"L'Inde, c'est une école de patience", résume le PDG du groupe aéronautique Dassault, Eric Trappier, qui a suivi la négociation de bout en bout depuis l'appel d'offres colossal lancé par l'Inde pour 126 appareils en 2007.
"Les Indiens sont franchement redoutables comme négociateurs", renchérit un diplomate français au fait de tous les dédales du dossier.
Fin 2014, les discussions patinent sur les garanties techniques réclamées par l'Inde pour les 118 appareils qui seront assemblés localement. "On a fini par dire: ça suffit", raconte une source gouvernementale française.
En avril 2015, l'espoir renaît quand l'Inde, pressée par les besoins criants de son armée de l'air, laisse entendre qu'elle est prête à acheter des Rafale "clé en mains" en France, plutôt que continuer à négocier en vain un contrat de 126 appareils.
Tout se joue lors d'une visite du Premier ministre indien Narendra Modi en France. Le 9 avril, la délégation indienne débarque à 23H00 à Paris et est aussitôt reçue à l'Elysée.
Les Indiens "nous parlent de 36 appareils et nous demandent de leur dire le lendemain comment on voit les choses", se souvient-on dans l'entourage du ministre français de la Défense Jean-Yves Le Drian.
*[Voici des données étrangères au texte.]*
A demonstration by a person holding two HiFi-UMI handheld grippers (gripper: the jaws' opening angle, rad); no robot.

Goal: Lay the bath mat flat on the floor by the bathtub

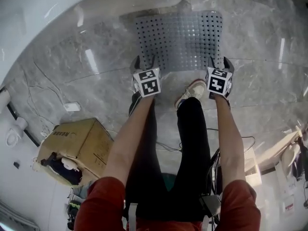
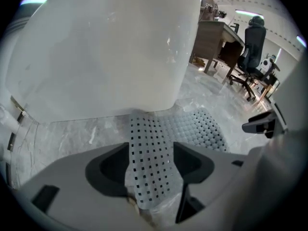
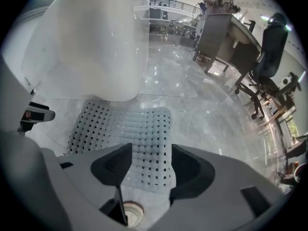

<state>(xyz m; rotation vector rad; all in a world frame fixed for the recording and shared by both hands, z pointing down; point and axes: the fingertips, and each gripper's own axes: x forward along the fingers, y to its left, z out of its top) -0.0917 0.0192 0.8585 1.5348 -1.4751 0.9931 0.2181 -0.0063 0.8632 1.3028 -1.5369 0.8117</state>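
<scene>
The bath mat (image 1: 180, 40) lies spread on the floor (image 1: 269, 95), and its far edge is right against the foot of the bathtub (image 1: 72, 13). Both grippers are over its near edge, the left gripper (image 1: 144, 64) at the near left corner and the right gripper (image 1: 219, 65) at the near right corner. On both, the jaws are wide apart. In each gripper view I see the mat in the gap, but the pads do not press on it, so nothing is held.

I judge the laying as almost finished, and what remains is to check it. In the left gripper view the near left corner looks a little curved, and I cannot tell if it lies fully down. If it does not, I would press that corner down with the jaws kept apart, without pinching it, so the mat is not dragged away from the tub. The shoe (image 1: 191, 91) is just beside the near edge and should not step on it.
</scene>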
Toute la nuit, les conseillers du ministre et l'industriel planchent sur une offre. Le lendemain matin, le président François Hollande est briefé juste avant son entretien avec Narendra Modi.
Mais durant toute la discussion, ce dernier ne pipe mot du Rafale. Suit un déjeuner, en présence de plusieurs ministres, au cours duquel Jean-Yves Le Drian tente en vain de mettre le sujet sur la table. "Remets le couvert", lui souffle le président Hollande dans un petit mot écrit.
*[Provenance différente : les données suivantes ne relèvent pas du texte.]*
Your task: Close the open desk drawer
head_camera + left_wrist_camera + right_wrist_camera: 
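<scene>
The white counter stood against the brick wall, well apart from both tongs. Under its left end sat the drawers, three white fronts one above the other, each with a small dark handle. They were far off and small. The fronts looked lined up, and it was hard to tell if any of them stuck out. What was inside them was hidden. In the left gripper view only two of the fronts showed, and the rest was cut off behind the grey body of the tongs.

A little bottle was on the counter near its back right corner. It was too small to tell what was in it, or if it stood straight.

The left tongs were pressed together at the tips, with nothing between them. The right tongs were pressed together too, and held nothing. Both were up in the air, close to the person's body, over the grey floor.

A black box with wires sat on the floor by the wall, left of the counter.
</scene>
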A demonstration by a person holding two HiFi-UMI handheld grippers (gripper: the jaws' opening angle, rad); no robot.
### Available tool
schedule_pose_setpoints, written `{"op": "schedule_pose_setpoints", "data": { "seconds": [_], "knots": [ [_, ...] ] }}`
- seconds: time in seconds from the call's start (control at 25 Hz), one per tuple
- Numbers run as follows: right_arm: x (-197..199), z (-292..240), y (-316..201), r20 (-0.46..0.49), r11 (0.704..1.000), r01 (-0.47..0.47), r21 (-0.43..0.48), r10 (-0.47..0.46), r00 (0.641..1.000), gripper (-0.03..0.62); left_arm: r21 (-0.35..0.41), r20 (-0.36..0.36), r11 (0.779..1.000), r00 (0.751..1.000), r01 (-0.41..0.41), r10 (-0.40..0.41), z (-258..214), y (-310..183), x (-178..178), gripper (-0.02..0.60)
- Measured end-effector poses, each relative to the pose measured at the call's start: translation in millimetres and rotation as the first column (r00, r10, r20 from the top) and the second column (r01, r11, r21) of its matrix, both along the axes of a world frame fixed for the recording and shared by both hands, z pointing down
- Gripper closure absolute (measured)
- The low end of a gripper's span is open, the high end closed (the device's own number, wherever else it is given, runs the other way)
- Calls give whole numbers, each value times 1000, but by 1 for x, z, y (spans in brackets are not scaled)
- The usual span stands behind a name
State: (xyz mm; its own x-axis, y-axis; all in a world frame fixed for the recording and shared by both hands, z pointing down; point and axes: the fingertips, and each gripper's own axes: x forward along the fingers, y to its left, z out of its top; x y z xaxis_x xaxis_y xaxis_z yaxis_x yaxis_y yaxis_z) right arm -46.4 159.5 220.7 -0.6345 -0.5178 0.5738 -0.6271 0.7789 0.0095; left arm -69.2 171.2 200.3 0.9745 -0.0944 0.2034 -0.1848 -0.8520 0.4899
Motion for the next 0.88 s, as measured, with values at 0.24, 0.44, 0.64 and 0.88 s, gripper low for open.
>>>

Le Premier ministre indien reste impassible jusqu'à bout. A la conférence de presse finale, il finit par lâcher, au grand soulagement de ses hôtes : "J'ai demandé (...) de nous fournir 36 Rafale, clé en mains", annonce-t-il.
- 'D'accord sauf sur ça, ça, ça...' -
La négociation reprend ensuite ses droits. Jean-Yves Le Drian se rend plusieurs fois en Inde - huit fois au total entre 2013 et 2016. Dans son entourage, les réunions de suivi hebdomadaires se succèdent.
A l'automne, "on estimait qu'on avait un accord", se souvient un diplomate français. Mais les Indiens continuent à soumettre des demandes, à la surprise générale.
Lorsque le président François Hollande arrive en visite d'Etat à New Delhi en janvier 2016, l'accord intergouvernemental (AIG) encadrant la transaction est déjà bien avancé.
Mais au moment de signer un document constatant que la négociation est "stabilisée", coup de théâtre, "ils nous disent +on est d'accord sauf sur ça, ça, ça...+", raconte-t-on dans l'entourage de Jean-Yves Le Drian.
"On a dit +non+ et écrit un texte en quinze minutes, que les deux ministres (de la Défense) ont signé, disant qu'il y avait (les bases) d'un AIG", ajoute-t-on de même source.
A partir de là ne reste plus qu'à arrêter le prix. "Début avril, Le Drian écrit à son homologue que le prix négocié est objectivement bon".
L'accord est dans sa dernière ligne droite, Mais les longues procédures contractuelles indiennes retardent encore l'heureuse issue jusqu'en septembre.
"Ils ont l'exigence normale d'un partenaire qui veut avoir la garantie de ses engagements. Il n'y a rien à leur reprocher (..) mais quand c'est terminé, on est content", a constaté, tout sourire, Jean-Yves Le Drian, l'encre tout juste sèche sur le contrat à New Delhi.